- **Exercise inputs**:
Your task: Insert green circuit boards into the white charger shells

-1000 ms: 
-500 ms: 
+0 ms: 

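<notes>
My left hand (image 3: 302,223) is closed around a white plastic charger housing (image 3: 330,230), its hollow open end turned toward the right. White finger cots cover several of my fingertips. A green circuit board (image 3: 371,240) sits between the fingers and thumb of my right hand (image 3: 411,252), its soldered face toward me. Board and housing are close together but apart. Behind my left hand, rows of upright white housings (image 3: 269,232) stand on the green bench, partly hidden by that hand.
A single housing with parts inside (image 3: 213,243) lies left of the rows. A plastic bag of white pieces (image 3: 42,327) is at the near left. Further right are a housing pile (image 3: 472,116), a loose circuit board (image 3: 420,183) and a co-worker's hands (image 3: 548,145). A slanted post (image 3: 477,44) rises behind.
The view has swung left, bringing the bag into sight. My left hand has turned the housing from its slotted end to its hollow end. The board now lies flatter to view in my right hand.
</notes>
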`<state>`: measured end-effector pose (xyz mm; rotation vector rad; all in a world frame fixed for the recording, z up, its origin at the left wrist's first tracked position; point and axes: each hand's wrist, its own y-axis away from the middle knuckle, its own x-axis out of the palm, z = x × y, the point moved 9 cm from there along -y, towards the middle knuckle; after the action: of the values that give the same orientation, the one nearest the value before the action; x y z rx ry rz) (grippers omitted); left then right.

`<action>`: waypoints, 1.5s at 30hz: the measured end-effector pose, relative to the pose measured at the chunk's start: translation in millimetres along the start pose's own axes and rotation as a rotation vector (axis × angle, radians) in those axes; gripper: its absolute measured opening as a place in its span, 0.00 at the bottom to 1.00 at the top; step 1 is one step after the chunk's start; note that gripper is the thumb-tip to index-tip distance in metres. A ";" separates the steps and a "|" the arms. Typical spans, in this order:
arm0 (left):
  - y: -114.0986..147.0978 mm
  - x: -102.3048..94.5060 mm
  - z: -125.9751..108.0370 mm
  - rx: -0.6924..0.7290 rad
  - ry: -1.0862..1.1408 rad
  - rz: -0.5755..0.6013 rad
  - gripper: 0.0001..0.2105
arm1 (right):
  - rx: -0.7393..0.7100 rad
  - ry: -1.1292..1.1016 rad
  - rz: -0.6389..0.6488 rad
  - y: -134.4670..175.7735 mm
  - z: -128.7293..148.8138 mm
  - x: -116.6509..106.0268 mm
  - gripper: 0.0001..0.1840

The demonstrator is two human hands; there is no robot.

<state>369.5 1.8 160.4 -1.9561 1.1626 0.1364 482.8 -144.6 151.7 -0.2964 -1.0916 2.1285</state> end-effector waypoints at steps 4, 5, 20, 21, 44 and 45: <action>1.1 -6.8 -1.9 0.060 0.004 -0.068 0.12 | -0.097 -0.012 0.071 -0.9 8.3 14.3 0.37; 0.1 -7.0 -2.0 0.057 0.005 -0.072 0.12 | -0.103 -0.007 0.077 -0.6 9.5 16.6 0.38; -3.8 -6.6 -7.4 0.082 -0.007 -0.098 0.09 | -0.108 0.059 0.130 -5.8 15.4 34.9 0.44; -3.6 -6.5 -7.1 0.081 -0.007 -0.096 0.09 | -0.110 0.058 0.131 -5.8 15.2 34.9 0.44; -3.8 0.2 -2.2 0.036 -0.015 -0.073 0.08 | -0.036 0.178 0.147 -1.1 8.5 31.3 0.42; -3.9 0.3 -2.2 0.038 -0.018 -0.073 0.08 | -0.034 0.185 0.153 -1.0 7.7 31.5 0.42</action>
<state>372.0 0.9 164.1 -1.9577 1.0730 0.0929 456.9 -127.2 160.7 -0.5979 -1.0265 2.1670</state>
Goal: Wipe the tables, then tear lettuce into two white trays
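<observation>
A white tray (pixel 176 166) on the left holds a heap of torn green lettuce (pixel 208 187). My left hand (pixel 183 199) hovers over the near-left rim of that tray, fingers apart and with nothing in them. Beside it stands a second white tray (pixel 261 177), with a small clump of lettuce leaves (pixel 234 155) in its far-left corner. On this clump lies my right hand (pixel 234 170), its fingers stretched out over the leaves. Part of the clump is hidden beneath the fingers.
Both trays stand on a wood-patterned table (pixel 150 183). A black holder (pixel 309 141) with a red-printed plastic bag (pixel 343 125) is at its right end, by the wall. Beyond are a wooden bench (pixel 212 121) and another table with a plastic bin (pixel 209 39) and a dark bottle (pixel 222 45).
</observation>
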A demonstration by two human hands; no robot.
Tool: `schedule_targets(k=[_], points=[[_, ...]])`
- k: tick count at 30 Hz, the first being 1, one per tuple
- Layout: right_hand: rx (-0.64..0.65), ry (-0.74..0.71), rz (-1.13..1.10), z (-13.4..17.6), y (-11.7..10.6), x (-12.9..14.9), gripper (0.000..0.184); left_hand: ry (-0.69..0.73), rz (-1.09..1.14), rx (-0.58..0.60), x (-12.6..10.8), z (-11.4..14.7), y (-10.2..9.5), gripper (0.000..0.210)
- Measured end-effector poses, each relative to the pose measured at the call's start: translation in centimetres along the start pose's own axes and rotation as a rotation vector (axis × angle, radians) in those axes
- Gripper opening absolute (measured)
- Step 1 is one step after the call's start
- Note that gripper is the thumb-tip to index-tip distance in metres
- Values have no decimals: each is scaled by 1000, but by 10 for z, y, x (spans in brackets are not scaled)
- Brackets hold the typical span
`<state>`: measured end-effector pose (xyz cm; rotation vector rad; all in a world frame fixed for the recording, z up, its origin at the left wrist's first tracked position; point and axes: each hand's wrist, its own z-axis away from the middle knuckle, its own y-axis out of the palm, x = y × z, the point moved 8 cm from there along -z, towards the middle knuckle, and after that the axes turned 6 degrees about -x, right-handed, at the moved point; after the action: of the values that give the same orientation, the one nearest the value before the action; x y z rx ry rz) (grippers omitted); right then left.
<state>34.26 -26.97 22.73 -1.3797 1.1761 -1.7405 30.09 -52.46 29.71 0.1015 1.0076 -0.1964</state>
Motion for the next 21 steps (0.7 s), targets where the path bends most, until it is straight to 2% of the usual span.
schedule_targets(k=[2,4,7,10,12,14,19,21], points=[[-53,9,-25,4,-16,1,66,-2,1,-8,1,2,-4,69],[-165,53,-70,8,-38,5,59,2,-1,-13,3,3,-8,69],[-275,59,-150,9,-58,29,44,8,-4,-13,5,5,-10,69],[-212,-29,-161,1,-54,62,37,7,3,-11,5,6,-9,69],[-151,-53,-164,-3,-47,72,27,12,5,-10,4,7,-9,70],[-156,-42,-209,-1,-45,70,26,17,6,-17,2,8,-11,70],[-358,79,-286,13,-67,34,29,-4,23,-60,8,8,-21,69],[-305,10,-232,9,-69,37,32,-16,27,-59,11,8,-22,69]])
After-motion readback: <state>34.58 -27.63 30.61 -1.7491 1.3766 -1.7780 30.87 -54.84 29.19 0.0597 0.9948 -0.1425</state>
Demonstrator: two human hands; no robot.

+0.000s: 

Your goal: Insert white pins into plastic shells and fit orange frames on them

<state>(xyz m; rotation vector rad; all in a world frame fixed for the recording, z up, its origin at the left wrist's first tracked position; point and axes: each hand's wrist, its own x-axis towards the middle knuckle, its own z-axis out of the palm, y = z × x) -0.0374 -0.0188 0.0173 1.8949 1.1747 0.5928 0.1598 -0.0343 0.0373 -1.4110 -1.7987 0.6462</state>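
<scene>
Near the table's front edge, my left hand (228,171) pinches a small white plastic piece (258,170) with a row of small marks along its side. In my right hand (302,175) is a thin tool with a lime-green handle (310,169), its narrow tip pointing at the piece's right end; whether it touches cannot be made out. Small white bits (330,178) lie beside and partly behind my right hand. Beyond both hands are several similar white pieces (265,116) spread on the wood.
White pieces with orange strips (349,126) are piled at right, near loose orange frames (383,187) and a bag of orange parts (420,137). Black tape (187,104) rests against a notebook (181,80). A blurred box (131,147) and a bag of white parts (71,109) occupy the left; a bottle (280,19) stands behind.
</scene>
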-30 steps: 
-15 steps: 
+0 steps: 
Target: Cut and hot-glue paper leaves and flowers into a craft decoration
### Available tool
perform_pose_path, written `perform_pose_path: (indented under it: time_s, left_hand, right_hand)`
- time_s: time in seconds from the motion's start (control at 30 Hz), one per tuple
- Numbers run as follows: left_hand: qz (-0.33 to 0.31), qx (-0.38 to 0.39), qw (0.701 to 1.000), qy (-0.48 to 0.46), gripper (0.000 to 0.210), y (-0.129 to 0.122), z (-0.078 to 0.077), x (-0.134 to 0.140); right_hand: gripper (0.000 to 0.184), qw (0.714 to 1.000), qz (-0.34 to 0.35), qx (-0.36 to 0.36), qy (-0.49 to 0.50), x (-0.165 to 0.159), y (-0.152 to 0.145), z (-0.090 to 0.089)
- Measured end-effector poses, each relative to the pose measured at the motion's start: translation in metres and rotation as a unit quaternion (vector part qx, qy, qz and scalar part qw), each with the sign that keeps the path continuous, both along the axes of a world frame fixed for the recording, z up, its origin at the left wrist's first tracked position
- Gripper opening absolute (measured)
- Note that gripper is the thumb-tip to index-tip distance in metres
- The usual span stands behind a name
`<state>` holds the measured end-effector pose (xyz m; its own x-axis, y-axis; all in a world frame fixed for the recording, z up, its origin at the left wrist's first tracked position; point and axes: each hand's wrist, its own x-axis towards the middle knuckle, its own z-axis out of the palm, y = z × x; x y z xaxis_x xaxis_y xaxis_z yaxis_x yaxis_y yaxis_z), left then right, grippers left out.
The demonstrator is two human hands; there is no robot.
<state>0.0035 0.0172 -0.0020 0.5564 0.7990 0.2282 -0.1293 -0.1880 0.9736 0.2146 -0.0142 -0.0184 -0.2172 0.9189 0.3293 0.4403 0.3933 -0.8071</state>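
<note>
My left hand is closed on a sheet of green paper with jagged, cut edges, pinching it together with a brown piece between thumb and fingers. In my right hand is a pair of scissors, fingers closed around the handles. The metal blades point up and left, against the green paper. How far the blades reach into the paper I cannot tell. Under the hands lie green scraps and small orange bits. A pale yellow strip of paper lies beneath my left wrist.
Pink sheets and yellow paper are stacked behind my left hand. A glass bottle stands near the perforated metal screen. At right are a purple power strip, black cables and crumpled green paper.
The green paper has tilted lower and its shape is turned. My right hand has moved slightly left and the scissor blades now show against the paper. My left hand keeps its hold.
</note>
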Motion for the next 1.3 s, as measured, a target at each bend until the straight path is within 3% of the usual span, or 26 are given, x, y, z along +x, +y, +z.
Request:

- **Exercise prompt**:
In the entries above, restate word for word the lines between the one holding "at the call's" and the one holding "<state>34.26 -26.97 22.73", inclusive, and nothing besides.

- **Reply to the task**:
- Measured end-effector poses, each relative to the pose measured at the call's start: translation in centimetres along the start pose's own axes and rotation as a rotation vector (axis × angle, radians) in those axes
- Gripper opening absolute (measured)
- Step 1 is one step after the call's start
- Note that gripper is the thumb-tip to index-tip distance in metres
- Values have no decimals: each is scaled by 1000, but by 10 for z, y, x (spans in brackets are not scaled)
- Brackets hold the typical span
`<state>`: measured end-effector pose (xyz cm; rotation vector rad; all in a world frame fixed for the recording, z up, its origin at the left wrist's first tracked position; point and axes: each hand's wrist, its own z-axis away from the middle knuckle, its own y-axis out of the palm, x = y × z, the point moved 8 cm from there along -z, towards the middle knuckle, and after that the axes turned 6 degrees about -x, right-handed, at the moved point; after the action: of the values that give the same orientation, the one nearest the value before the action; x y z rx ry rz) (grippers omitted); right then left.
<state>34.26 -26.97 22.73 -1.3797 1.1761 -1.7405 30.09 -52.46 29.71 0.1015 1.0076 -0.1964</state>

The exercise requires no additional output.